→ Assignment: Would you retype the whole listing exactly, leaving its pictures out?

→ Dataset extract:
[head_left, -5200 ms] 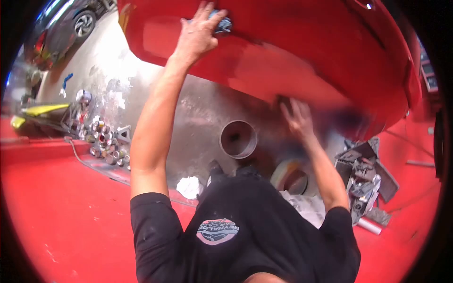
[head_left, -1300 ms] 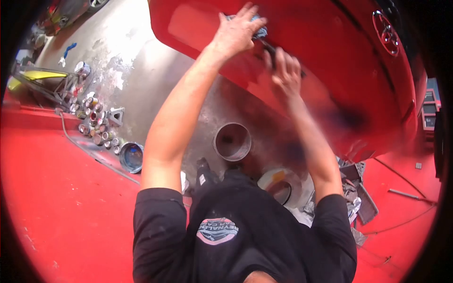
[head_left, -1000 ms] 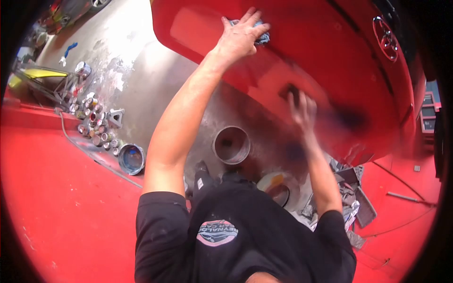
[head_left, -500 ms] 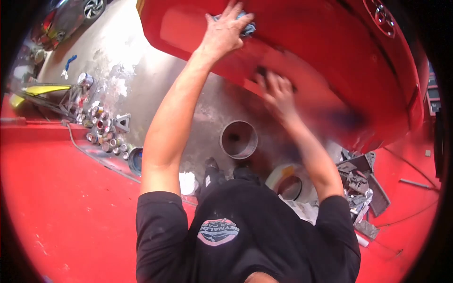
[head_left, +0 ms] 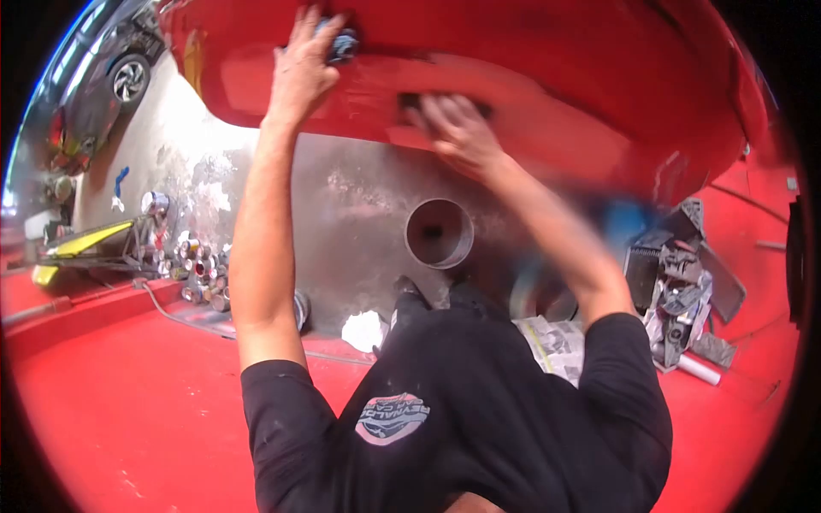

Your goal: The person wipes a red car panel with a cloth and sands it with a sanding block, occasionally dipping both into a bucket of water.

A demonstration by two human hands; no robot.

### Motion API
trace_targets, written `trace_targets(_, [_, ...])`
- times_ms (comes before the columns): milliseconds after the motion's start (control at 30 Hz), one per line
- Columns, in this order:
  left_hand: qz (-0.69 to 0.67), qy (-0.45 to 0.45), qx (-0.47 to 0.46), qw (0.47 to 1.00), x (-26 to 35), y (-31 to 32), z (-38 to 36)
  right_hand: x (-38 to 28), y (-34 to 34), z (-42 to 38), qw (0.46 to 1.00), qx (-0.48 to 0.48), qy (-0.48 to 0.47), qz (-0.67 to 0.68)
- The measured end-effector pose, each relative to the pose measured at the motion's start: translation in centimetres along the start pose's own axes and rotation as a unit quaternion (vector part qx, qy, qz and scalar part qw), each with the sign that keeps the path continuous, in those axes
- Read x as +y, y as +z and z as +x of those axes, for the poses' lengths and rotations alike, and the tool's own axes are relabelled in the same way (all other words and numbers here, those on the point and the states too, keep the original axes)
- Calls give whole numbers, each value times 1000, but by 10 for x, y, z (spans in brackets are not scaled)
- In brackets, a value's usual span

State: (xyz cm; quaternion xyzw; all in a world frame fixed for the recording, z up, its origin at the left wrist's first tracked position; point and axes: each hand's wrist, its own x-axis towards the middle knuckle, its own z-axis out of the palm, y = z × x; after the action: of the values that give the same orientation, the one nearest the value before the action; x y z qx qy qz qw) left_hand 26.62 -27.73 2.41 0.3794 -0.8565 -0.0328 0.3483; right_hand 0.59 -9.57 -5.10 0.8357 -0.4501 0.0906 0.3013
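A glossy red car body panel [head_left: 530, 51] curves across the top of the view. My left hand [head_left: 304, 73] is at its upper left, with the fingers round a crumpled blue cloth [head_left: 344, 44] against the panel. Further right, my right hand [head_left: 457, 128] is blurred by motion on the lower part of the panel. Its fingers rest on a dark, flat block [head_left: 479, 109], pressed to the red surface. The block's far side and exact shape are smeared.
Below the panel an open round bucket [head_left: 439, 233] stands on the grey floor. Several cans [head_left: 201, 267] and a yellow part [head_left: 90, 240] are at the left. Black plastic parts [head_left: 676, 274] lie in a pile at the right, near newspaper [head_left: 556, 346]. A dark car [head_left: 103, 94] is at the upper left.
Both hands, with the cloth and the block, now appear further left in the view. The view itself has turned, and the emblem on the red panel is out of sight.
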Motion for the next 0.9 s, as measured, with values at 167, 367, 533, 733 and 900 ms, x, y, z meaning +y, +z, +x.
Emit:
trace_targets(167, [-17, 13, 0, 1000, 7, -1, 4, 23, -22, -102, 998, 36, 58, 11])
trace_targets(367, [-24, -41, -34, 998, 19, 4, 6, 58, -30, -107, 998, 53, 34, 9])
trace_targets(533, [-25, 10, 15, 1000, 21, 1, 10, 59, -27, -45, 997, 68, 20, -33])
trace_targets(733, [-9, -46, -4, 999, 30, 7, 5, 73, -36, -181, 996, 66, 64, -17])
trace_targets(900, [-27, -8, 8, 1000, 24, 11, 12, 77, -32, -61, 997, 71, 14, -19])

→ Task solution:
[head_left, -5200 ms] 
[head_left, -1300 ms] 
[head_left, -1000 ms] 
[head_left, -500 ms] 
[head_left, +0 ms] 

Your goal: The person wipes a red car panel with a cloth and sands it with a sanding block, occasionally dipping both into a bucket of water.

A demonstration by two human hands; no robot.

### Motion API
trace_targets, written `trace_targets(_, [_, ...])`
- times_ms (comes before the columns): milliseconds after the motion's start (control at 30 Hz), one per line
- Columns, in this order:
  left_hand: qz (-0.69 to 0.67), qy (-0.45 to 0.45), qx (-0.47 to 0.46), qw (0.47 to 1.00), x (-26 to 35), y (-31 to 32), z (-38 to 36)
  right_hand: x (-38 to 28), y (-34 to 34), z (-42 to 38), qw (0.46 to 1.00), qx (-0.48 to 0.48), qy (-0.48 to 0.47), qz (-0.67 to 0.68)
- The measured end-effector pose, each relative to the pose measured at the motion's start: translation in centimetres along the start pose's own axes and rotation as a unit quaternion (vector part qx, qy, qz and scalar part qw), each with the sign that keeps the path continuous, in those axes
- Read x as +y, y as +z and z as +x of those axes, for the poses' lengths and rotations alike, and the tool's own axes are relabelled in the same way (all other words and numbers here, those on the point and the states too, keep the original axes)
- Calls give whole numbers, each value times 1000, but by 10 for x, y, z (spans in brackets are not scaled)
- In brackets, a value's usual span

State: (xyz cm; quaternion xyzw; all in a world frame fixed for the recording, z up, its origin at the left wrist's first tracked position; point and axes: each hand's wrist, its own x-axis towards the middle knuckle, its own z-axis out of the palm, y = z × x; after the action: of the values that give the same orientation, the one nearest the value before the action; x y z qx qy qz qw) left_hand 26.62 -27.73 2.41 0.3794 -0.8565 -0.0328 0.3483; right_hand 0.59 -9.57 -5.10 0.8357 -0.4501 0.0906 0.3013
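A glossy red car body panel [head_left: 530, 51] curves across the top of the view. My left hand [head_left: 304, 73] is at its upper left, with the fingers round a crumpled blue cloth [head_left: 344, 44] against the panel. Further right, my right hand [head_left: 457, 128] is blurred by motion on the lower part of the panel. Its fingers rest on a dark, flat block [head_left: 479, 109], pressed to the red surface. The block's far side and exact shape are smeared.
Below the panel an open round bucket [head_left: 439, 233] stands on the grey floor. Several cans [head_left: 201, 267] and a yellow part [head_left: 90, 240] are at the left. Black plastic parts [head_left: 676, 274] lie in a pile at the right, near newspaper [head_left: 556, 346]. A dark car [head_left: 103, 94] is at the upper left.
Both hands, with the cloth and the block, now appear further left in the view. The view itself has turned, and the emblem on the red panel is out of sight.
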Motion for the next 0.9 s, as measured, with values at 167, 367, 533, 733 and 900 ms, x, y, z meaning +y, +z, +x.
Emit:
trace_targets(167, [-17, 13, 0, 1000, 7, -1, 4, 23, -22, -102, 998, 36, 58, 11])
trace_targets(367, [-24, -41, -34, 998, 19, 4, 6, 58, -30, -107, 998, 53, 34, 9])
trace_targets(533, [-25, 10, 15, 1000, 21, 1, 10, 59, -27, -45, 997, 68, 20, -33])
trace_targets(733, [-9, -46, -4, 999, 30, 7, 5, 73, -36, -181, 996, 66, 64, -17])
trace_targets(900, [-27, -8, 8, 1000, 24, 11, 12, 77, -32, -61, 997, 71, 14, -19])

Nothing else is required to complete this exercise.